▶ Your objective
For each line below that contains the word "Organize", make a copy.

(Items from a dataset)
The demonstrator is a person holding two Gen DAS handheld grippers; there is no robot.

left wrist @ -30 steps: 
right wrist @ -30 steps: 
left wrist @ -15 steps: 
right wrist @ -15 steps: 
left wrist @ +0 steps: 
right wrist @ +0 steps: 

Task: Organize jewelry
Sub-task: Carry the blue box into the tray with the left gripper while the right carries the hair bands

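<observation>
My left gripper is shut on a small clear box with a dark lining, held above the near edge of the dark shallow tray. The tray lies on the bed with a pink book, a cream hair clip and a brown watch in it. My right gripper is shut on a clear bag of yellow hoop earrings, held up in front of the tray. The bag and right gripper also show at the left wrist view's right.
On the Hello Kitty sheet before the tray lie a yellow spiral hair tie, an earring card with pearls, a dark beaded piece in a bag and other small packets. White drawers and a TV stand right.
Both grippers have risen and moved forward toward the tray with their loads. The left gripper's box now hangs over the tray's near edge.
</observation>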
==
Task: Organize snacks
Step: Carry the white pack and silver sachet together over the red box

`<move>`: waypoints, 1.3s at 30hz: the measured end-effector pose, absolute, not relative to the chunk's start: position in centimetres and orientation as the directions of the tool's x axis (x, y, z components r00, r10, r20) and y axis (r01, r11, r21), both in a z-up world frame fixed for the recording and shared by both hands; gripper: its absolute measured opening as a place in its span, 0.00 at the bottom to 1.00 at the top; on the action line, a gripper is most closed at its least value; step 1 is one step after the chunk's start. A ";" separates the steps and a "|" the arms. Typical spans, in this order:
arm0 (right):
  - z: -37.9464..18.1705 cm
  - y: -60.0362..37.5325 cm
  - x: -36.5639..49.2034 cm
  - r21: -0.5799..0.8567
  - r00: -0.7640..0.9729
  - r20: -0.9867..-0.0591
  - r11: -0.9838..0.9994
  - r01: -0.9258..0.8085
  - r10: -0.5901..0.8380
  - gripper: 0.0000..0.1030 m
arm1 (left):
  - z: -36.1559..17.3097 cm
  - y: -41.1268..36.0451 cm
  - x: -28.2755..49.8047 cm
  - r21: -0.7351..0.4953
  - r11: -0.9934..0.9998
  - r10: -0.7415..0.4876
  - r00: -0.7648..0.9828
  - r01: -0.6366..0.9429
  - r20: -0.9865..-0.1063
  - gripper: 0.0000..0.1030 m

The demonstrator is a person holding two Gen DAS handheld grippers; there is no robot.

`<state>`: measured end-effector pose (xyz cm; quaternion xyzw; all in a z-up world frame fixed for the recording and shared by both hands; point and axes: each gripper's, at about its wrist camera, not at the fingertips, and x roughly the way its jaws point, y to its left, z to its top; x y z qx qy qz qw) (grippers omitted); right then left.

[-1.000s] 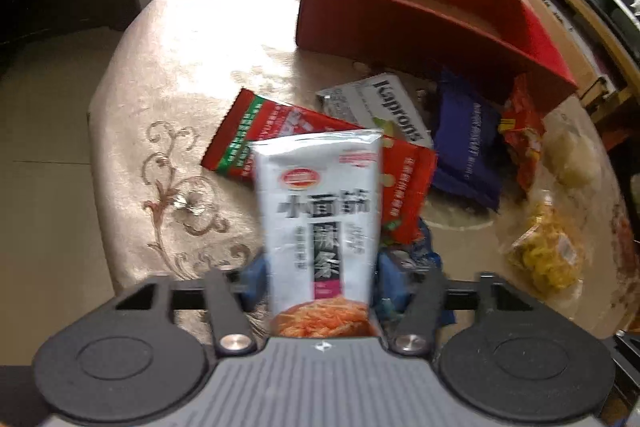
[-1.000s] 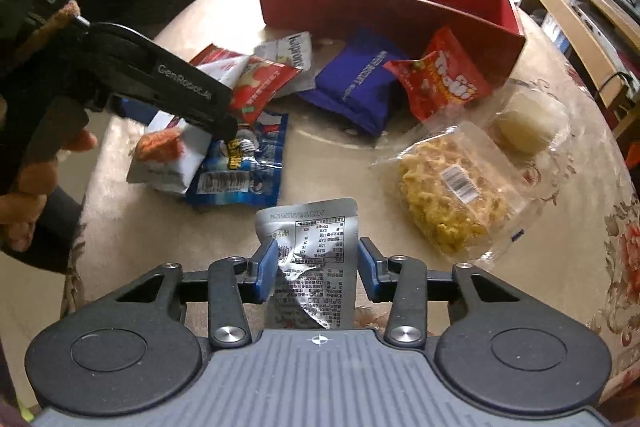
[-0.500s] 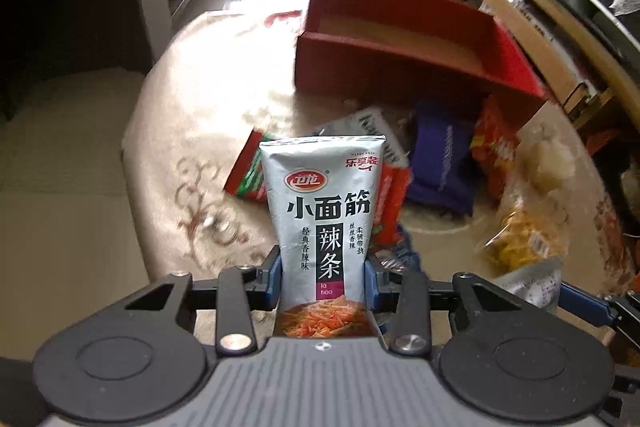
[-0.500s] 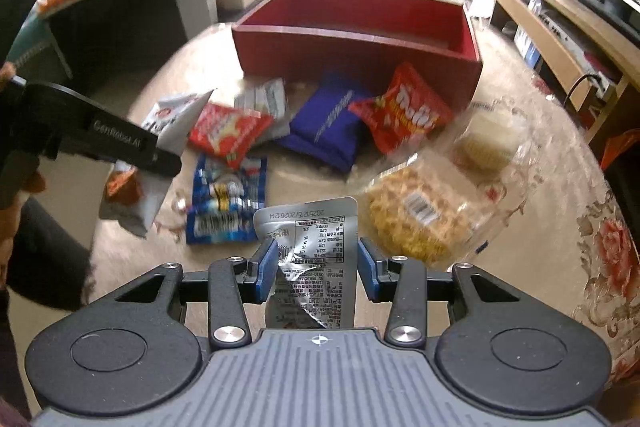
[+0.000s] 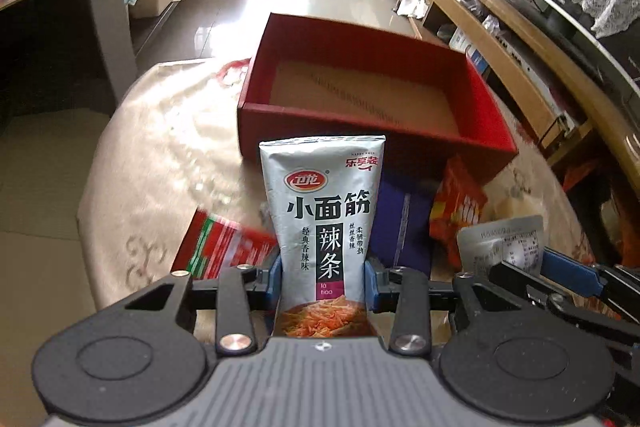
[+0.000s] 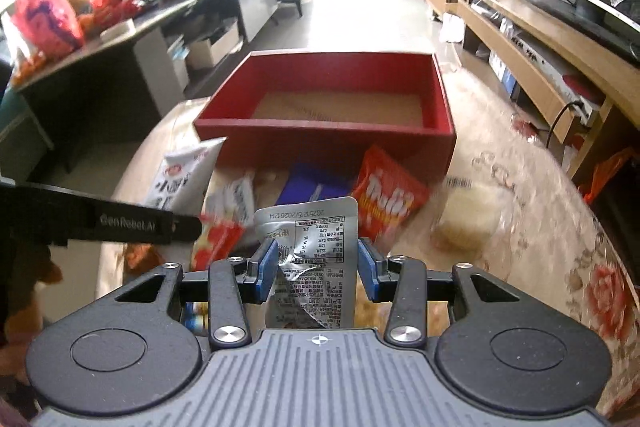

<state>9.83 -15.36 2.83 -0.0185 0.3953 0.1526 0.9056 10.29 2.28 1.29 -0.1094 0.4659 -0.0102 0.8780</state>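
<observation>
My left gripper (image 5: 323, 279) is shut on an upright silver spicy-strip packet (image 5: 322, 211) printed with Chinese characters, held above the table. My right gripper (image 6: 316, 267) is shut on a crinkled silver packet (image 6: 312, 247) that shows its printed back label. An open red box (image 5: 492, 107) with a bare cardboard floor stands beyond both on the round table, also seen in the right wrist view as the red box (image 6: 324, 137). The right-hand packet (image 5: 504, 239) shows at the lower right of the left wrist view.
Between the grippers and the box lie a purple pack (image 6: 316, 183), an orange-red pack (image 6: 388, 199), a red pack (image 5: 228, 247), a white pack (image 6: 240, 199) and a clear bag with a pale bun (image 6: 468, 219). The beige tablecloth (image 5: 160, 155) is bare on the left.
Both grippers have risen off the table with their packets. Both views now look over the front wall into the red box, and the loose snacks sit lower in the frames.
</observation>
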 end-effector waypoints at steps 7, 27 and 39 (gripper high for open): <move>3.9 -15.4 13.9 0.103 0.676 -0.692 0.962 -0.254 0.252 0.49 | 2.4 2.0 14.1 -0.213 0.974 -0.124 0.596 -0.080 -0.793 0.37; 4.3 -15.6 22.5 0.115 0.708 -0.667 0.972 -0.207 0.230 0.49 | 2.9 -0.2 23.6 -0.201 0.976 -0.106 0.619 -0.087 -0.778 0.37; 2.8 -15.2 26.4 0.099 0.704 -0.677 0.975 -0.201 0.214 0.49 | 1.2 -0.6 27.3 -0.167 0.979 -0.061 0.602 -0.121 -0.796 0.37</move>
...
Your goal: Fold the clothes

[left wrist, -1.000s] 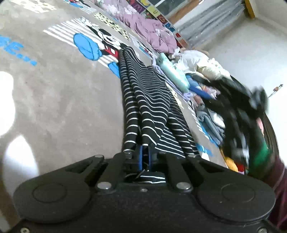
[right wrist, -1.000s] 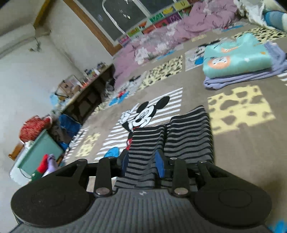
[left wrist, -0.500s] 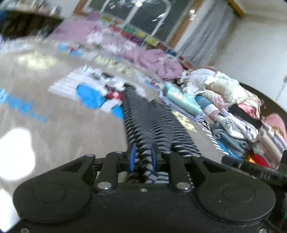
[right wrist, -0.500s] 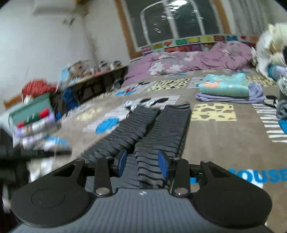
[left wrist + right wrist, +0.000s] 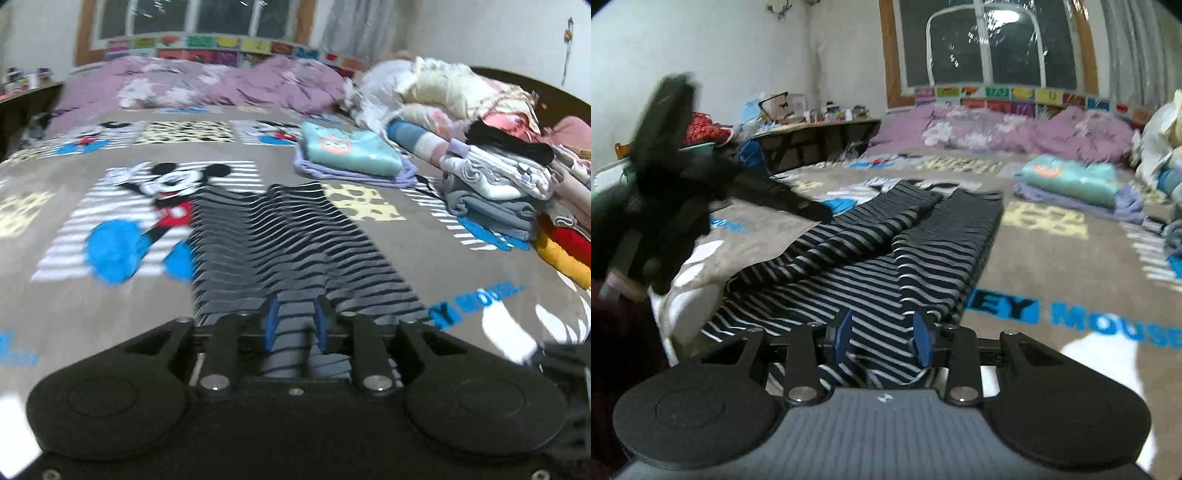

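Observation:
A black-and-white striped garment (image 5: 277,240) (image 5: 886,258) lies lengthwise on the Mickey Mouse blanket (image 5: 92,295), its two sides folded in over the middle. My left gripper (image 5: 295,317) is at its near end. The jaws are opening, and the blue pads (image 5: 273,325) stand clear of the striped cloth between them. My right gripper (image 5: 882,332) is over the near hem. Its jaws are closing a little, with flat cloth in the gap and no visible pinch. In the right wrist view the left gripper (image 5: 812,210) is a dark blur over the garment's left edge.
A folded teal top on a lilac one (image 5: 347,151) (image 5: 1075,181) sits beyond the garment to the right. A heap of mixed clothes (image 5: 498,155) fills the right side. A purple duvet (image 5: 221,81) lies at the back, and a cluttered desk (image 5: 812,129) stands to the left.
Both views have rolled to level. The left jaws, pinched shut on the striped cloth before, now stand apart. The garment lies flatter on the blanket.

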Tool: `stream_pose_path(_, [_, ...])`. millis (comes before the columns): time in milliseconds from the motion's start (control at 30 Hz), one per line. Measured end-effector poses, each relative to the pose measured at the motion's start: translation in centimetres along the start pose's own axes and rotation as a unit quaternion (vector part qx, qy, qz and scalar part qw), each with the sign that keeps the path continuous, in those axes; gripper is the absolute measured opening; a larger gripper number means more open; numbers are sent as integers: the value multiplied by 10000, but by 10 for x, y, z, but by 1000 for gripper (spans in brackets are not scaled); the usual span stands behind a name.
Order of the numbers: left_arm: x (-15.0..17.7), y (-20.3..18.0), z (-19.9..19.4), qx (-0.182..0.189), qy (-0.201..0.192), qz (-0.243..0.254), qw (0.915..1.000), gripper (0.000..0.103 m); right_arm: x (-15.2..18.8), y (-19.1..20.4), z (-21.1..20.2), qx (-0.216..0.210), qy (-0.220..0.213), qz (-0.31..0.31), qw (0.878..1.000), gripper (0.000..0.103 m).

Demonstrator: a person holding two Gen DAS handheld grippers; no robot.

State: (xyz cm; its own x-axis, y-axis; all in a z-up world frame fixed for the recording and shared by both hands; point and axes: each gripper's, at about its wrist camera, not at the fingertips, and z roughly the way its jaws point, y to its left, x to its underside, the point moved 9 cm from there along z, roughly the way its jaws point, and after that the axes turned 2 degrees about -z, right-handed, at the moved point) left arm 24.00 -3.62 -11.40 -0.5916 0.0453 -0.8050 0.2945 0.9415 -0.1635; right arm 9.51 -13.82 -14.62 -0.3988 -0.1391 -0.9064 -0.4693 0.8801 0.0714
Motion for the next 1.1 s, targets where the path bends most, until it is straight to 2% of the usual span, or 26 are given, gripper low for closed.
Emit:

▶ Task answer
Task: Organize jewelry
Task: Organize snacks

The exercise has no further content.